The cooling fans kicking on; is normal and indicates, the cooling system is operating as it should. This is a good thing; the new beetle only has a idiot light for the coolant temps and so, you. need a scan tool, to view live data.

I searched for your scan tool and can't find any info about it online; I'm assuming, it is a basic code reader, not vw specific, can't read live data?

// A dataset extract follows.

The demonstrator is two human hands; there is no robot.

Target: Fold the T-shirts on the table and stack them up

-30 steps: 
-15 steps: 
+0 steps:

If you have a android device; like a phone or tablet, you might consider buying a vw specific obd II wireless dongle like OBDEleven @ around $60, it does much of the same things the ross tech vcds can do that is $199.

Purchasing a VW scan tool; is truly a wise investment and can save you a ton of money, enabling you to finally, take total control of your repair process, to not have to be relying on a expensive VW specialty shop to do things for you. To successfully complete VW repairs and diagnostic work; a vw factory level scanner, is pretty much is a requirement these days and one trip to a pro shop, will typically cost way more then obdeleven or even vcds by ross tech. I bought vcds and it paid for itself the first repair i did! My airbag light was on, it read the trouble codes, for a bad drivers side seat belt buckle. I replaced the buckle with a new one, cleared the codes and the repair was successful. If i had taken it to my vw dealer i am sure it would have been $500+ to do the repairs. In my particular case, a $50 part, a couple hours of work to install the defective part and the cost of vcds, cost less then a VW dealer repair would cost. Then, post repair;i owned the tool, enabling me to do, the next repair! Since then, i have used it on my personal VW and many other, VW/Audi cars,i have worked on, over the years. A great investment! :)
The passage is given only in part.